Gerard again: "They of the Low countries do give the oile which is pressed out of the seed ... to young children against the worms, which it both killeth and driven forth". The early Welsh text known as the Physicians of Myddfai echoes this, though the procedure is different - "to destroy worms in the stomach or bowels. Take the juice of turnips, foment therewith, and they will come out". They provide a very well known cough cure, the usual practice being to cut one into slices, put them in a dish, and put sugar on them. Leave them for a day or two, and give a teaspoonful of the juice for the cough. That is the Wiltshire remedy (Olivier & Edwards), but it is virtually the same across southern England from Cornwall to Buckinghamshire (Hawke; Heather, for instance). Whooping cough was treated in the same way, and dried turnip grated and mixed with honey is an American cold cure (Stout).
Tussilago farfara > COLTSFOOT TUTSAN
(Hypericum androsaemum) The black berries are often viewed with suspicion by country people. In the Hebrides, for example, they say that if you eat them, you will go mad (Murdoch McNeill). The specific name, androsaemum, comes from two Greek names meaning man and blood, the reference being to the dark red juice that exudes from the bruised capsules. There is a belief in Hampshire that tutsan berries originated by germination in the blood of slaughtered Danes (Gomme. 1908). Anyway, this juice was taken as a representation of human blood, and by the doctrine of signatures the plant was applied to all bleeding wounds (Dyer. 1889). Actually, the leaves do have antiseptic properties, and they were certainly used to cover open flesh wounds before bandaging became common (Genders. 1971). Gerard said that "it stauncheth the blood and healeth them" (the wounds). He also mentioned "broken shins and scabbed legs" as conditions that tutsan leaves could heal, "and many other hurts and griefes, whereof it took his name Toute-saine or Tutsane, of healing all things", a panacea, in other words. He also recommended it for burns and there are other ailments that have been treated externally by either the leaves or roots in some kind of ointment. They range from chilblains to carbuncles, both Welsh usages, the former in the medieval text known as the Physicians of Myddfai ("... boil the roots, and pour upon curds. Pound the same with old lard, and apply as a plaster"). The carbuncle usage seems to be confirmed by one of the Welsh names for the plant, Dail fyddigad, carbuncle leaves (Awbery). Perhaps the strangest of the conditions to be treated with tutsan is, not surprisingly, in Gerard, and supposed to be a remedie for sciatica: "the seed ... beaten to pouder, and drunke to the weight of two drams, doth purge cholericke excrements, . and is a singular remedie for the Sciatica, provided that the patient drinke water for a day or two after purging".

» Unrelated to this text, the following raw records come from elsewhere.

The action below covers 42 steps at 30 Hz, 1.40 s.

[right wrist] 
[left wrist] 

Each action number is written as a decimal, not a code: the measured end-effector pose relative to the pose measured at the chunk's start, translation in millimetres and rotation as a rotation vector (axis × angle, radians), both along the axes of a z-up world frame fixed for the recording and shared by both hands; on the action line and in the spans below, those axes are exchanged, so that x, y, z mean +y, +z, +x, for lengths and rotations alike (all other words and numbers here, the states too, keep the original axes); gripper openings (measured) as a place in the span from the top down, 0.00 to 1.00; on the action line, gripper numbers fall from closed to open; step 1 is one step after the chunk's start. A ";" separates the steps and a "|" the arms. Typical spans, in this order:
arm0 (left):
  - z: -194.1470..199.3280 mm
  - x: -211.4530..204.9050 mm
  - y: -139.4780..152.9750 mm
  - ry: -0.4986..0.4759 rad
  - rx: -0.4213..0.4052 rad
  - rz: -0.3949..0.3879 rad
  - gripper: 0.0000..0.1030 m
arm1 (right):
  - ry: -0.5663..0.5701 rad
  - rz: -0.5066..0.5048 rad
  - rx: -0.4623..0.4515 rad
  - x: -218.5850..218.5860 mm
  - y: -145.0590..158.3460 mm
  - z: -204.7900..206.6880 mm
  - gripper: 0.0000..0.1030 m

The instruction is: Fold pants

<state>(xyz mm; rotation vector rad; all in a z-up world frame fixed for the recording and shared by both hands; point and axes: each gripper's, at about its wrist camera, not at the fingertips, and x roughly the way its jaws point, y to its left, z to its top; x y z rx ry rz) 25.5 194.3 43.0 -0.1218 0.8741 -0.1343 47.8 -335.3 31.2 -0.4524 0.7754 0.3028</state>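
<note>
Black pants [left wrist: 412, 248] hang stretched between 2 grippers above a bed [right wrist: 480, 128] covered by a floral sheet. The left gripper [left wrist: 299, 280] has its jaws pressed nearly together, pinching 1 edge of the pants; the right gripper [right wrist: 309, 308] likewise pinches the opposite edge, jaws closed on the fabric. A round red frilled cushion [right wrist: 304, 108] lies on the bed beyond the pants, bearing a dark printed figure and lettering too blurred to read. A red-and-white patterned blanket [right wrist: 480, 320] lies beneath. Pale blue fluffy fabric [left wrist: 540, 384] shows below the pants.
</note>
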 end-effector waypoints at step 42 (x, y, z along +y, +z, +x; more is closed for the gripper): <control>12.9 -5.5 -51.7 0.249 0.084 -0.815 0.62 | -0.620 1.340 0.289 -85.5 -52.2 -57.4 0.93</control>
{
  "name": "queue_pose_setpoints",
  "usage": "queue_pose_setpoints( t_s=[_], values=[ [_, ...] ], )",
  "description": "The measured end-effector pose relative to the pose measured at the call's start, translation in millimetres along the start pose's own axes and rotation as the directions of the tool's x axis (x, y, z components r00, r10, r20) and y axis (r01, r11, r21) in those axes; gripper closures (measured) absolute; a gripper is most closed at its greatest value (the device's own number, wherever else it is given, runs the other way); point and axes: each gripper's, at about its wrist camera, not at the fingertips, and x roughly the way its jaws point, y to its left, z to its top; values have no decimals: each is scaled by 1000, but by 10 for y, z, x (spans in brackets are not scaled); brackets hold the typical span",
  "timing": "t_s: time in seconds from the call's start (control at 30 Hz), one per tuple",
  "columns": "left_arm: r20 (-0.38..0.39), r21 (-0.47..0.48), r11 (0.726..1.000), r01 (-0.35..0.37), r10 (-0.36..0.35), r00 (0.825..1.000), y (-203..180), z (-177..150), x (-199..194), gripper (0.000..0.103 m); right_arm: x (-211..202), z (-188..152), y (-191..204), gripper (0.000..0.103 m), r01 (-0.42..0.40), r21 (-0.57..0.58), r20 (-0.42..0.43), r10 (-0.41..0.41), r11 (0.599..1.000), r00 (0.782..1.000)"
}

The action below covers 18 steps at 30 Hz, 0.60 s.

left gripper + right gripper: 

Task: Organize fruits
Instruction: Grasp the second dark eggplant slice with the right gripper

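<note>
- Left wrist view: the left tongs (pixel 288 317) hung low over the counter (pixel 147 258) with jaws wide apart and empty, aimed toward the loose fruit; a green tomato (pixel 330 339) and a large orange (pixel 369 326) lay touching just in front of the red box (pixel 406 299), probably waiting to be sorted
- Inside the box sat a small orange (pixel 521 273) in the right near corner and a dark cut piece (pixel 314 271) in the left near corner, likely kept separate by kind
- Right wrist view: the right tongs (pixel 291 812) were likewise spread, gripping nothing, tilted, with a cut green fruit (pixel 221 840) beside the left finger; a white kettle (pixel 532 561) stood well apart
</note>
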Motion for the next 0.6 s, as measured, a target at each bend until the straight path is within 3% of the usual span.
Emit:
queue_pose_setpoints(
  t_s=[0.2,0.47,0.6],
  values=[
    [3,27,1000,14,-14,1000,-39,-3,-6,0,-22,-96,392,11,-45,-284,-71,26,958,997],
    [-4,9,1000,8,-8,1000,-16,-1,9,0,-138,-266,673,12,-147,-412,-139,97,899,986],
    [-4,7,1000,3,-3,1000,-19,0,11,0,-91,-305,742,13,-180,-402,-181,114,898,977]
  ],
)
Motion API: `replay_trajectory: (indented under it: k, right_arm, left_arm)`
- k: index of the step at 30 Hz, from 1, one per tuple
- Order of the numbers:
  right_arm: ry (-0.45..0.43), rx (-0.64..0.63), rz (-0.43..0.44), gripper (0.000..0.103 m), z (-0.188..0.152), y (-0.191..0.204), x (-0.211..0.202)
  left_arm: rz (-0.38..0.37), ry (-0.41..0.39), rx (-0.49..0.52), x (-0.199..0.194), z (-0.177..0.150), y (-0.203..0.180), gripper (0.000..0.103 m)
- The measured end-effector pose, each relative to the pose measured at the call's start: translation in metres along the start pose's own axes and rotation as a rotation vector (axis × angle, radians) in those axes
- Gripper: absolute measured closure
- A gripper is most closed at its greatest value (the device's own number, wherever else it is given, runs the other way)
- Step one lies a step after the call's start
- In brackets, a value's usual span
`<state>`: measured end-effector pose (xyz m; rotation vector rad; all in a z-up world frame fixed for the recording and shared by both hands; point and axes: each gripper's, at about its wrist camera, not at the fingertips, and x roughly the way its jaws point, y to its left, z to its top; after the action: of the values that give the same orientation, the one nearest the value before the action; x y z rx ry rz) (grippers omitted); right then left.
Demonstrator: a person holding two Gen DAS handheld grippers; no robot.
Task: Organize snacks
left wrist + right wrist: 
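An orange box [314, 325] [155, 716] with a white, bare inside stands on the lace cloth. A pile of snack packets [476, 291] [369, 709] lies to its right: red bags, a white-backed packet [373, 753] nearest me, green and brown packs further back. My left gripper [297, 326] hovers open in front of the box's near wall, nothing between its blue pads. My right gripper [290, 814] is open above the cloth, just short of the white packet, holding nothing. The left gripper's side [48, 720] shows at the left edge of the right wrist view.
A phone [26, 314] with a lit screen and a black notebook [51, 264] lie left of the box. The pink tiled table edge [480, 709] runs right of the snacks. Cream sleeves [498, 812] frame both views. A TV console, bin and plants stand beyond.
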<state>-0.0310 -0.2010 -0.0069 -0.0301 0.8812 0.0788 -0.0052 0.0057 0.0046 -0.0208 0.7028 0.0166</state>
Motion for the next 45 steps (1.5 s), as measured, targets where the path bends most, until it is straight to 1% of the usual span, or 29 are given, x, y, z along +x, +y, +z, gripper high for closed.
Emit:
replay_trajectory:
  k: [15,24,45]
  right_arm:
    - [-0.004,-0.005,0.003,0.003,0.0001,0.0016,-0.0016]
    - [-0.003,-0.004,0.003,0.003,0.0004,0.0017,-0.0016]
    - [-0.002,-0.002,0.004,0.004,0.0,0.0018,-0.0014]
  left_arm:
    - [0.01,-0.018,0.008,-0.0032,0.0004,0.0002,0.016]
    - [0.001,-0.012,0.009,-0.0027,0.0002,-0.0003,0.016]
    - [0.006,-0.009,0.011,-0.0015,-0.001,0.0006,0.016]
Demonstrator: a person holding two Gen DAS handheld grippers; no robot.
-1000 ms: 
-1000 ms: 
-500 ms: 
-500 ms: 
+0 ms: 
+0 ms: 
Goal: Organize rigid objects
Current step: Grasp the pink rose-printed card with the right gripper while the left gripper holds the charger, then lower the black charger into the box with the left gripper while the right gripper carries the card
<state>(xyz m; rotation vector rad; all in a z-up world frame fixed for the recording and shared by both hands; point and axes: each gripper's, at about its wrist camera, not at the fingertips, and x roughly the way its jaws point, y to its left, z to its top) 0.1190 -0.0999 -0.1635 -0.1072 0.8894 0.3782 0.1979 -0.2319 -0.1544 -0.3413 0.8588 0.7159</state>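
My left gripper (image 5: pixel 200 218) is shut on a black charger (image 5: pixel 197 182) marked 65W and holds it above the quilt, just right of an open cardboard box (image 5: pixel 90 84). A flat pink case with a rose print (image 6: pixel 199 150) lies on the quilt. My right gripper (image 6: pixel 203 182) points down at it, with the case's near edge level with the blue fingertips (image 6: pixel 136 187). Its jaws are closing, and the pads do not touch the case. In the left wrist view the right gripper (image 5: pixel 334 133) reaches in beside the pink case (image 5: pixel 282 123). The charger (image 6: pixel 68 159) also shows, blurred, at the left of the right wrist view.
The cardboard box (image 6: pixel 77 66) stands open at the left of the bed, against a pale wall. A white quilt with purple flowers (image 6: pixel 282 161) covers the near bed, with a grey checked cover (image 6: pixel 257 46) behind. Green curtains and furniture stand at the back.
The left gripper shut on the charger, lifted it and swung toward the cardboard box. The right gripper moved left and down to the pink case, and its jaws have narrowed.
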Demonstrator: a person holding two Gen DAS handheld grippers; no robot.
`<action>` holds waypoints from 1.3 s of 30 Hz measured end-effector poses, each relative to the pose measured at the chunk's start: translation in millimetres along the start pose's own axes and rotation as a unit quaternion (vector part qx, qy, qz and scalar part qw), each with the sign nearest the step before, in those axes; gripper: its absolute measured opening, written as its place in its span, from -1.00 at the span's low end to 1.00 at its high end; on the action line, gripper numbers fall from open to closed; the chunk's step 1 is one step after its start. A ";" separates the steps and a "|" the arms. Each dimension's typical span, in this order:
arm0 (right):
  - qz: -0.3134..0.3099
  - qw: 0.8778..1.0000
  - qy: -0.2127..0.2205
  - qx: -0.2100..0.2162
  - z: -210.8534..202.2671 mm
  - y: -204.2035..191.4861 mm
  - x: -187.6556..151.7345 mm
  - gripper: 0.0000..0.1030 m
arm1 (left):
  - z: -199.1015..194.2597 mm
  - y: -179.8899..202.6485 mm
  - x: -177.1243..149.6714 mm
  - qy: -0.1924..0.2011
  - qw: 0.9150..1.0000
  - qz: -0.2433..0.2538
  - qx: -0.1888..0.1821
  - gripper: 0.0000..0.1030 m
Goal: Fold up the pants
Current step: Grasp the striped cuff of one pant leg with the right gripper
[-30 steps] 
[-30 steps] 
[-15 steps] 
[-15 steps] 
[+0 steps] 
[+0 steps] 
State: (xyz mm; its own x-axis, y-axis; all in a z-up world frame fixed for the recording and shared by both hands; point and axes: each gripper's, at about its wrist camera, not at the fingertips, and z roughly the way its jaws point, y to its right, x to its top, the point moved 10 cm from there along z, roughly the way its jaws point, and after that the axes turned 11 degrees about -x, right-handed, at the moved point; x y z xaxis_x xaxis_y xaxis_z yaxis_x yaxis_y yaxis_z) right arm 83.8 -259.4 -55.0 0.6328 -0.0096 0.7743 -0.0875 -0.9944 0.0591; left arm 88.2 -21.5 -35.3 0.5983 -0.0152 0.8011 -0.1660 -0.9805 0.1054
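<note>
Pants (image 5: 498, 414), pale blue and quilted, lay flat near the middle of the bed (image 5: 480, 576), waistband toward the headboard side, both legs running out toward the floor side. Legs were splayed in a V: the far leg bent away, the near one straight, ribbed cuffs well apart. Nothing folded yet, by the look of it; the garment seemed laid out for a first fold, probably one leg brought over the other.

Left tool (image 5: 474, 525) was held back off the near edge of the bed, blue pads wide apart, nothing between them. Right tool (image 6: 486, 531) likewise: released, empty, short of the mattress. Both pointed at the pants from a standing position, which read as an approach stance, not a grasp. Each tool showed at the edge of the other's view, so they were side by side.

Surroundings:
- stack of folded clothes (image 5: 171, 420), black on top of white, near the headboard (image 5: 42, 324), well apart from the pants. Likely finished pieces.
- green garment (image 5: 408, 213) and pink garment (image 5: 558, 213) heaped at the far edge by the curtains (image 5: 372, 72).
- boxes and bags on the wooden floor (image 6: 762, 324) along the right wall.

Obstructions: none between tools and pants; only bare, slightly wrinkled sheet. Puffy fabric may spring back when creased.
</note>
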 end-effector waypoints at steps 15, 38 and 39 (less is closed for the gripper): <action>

When dried, the leaves have a very sweet smell, likened to ambergris. Picking the leaves and pressing them in books used to be a favourite pastime, resulting in the names Bible Flower or Bible Leaf (Grigson. 1955). Book Leaf, too, is known in Dorset (Macmillan). Incidentally, you can put them amongst clothes, too, to keep moths away (Genders. 1976).
The name Park-leaves, listed as a Somerset name (Macmillan), is by now used as the common name almost as much as tutsan. It is, of course, a corruption of Hypericum.